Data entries
..........
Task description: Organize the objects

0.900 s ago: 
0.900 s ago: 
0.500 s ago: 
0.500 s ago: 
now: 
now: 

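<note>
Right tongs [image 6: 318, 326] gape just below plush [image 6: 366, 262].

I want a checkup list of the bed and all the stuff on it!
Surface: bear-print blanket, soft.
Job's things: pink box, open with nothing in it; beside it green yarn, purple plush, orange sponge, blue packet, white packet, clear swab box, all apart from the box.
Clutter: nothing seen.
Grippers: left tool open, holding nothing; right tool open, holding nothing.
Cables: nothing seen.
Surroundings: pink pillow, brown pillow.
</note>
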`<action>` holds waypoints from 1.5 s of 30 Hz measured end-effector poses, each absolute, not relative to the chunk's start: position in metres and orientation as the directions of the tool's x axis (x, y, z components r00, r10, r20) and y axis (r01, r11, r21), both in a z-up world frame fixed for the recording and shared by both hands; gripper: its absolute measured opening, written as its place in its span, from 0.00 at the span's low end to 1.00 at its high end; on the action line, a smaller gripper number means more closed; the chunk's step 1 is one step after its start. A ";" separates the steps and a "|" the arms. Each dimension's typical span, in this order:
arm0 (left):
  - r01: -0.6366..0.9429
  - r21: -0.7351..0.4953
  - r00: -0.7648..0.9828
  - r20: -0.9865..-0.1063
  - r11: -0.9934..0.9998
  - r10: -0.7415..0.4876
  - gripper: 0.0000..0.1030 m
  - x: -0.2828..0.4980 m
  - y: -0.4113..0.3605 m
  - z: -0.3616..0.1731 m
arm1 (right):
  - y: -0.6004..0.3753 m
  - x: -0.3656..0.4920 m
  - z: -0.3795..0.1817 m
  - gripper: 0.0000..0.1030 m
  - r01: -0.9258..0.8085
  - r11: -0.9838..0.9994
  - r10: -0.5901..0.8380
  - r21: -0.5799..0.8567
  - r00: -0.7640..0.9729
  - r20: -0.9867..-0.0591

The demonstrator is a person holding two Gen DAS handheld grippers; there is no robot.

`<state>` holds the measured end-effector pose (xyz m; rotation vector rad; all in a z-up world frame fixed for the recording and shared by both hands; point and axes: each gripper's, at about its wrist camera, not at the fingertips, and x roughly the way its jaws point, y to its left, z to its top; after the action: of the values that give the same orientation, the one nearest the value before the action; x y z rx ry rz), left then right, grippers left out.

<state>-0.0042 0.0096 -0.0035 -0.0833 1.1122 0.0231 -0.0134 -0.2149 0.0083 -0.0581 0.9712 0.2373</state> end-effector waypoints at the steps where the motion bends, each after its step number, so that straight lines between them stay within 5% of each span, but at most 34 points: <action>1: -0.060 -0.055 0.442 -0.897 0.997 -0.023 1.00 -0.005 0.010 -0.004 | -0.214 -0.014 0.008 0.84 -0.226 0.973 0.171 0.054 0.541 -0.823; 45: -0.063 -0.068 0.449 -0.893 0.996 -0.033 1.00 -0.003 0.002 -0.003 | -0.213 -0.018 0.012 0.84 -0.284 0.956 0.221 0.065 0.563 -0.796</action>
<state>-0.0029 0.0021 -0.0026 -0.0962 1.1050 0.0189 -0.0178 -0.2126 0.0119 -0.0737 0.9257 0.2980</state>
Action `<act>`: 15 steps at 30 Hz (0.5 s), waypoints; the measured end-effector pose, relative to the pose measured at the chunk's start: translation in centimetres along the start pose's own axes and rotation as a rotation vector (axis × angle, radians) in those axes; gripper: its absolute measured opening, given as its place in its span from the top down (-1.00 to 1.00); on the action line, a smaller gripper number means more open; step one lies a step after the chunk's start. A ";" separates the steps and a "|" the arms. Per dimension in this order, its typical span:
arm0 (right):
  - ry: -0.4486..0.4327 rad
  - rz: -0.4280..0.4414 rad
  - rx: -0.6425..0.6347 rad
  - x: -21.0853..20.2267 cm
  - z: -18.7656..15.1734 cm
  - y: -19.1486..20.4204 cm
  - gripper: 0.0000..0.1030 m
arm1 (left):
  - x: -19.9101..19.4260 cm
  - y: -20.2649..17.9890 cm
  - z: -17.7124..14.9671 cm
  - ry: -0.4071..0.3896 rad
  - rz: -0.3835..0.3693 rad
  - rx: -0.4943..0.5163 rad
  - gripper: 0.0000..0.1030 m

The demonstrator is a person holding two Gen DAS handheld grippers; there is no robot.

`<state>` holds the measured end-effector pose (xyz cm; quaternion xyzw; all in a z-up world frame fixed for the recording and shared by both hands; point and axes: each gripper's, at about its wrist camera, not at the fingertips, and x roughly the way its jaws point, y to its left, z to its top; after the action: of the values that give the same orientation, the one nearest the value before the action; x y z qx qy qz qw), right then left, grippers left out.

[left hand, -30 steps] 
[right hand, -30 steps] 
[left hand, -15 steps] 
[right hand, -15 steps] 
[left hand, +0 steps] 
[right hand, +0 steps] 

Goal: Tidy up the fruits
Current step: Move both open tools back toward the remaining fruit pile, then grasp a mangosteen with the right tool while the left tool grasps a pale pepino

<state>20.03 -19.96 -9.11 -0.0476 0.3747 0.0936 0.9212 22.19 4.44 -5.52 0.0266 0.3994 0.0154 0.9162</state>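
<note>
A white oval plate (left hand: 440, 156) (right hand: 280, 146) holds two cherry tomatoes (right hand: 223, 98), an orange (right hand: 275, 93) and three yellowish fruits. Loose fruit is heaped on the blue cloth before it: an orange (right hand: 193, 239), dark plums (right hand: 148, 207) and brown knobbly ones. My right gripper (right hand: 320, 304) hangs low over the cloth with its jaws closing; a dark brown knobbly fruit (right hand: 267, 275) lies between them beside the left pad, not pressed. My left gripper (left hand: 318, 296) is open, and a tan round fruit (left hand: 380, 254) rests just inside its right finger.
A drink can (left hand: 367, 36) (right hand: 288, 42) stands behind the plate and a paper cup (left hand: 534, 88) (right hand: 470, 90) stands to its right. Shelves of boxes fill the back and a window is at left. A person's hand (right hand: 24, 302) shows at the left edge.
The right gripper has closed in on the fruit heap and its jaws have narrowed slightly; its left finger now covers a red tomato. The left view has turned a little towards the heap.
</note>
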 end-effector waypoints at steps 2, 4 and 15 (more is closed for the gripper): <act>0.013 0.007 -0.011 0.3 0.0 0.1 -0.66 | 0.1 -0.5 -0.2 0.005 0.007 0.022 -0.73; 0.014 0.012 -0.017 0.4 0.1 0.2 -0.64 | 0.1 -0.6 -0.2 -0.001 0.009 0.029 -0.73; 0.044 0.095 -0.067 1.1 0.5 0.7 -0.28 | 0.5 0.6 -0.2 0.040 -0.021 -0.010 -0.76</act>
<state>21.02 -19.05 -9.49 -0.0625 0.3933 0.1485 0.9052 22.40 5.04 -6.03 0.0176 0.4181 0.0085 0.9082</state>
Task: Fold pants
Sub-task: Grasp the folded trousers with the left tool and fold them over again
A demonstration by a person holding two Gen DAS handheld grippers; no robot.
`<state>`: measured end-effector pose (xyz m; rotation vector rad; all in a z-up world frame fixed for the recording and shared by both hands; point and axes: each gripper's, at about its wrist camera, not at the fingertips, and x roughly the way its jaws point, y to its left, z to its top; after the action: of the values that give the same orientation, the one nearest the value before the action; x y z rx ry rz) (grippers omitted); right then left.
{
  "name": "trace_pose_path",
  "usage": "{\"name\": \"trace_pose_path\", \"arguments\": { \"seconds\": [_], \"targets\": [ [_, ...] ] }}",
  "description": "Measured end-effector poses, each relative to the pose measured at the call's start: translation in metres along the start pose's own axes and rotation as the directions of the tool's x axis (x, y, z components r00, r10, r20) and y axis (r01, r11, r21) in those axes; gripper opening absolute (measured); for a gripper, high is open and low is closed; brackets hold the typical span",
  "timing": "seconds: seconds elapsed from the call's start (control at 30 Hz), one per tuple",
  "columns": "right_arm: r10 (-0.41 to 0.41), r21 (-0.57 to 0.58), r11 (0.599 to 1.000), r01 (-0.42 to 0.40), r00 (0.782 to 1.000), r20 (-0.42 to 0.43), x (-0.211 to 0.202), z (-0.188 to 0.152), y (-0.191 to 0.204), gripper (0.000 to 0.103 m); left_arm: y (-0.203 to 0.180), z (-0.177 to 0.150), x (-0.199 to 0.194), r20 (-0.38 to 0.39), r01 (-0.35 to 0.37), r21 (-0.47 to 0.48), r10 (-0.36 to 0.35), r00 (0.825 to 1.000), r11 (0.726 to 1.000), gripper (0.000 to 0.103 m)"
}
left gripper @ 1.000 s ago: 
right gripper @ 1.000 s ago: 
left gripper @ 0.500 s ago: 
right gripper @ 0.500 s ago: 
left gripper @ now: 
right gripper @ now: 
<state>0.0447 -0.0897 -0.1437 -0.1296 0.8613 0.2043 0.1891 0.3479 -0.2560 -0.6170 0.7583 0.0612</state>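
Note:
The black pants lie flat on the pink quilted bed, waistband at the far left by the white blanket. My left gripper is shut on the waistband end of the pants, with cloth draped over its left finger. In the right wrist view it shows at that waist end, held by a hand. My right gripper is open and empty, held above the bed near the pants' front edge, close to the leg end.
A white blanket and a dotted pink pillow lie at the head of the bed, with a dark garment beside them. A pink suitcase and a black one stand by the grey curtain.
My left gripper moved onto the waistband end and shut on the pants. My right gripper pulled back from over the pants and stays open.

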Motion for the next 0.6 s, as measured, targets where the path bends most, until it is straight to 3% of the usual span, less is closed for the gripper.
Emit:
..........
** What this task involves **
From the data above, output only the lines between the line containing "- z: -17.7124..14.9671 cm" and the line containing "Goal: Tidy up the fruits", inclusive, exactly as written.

** Response for this exercise **
  - z: -17.7124..14.9671 cm
  - ry: -0.4071..0.3896 rad
  - rz: -0.3835..0.3693 rad
  - rx: -0.4943..0.5163 rad
  - gripper: 0.0000..0.1030 m

The demonstrator is a person holding two Gen DAS handheld grippers; there is no robot.

`<state>` holds the measured end-effector pose (xyz cm; quaternion xyzw; all in a z-up world frame fixed for the recording and shared by both hands; point and axes: each gripper's, at about its wrist camera, not at the fingertips, and x roughly the way its jaws point, y to its left, z to its top; after the action: of the values that give the same orientation, the one nearest the value before the action; x y z qx qy qz qw), right then left, grippers left out.

[left hand, -30 steps] 
[right hand, -30 steps] 
[left hand, -15 steps] 
[right hand, -15 steps] 
[left hand, +0 steps] 
[right hand, +0 steps] 

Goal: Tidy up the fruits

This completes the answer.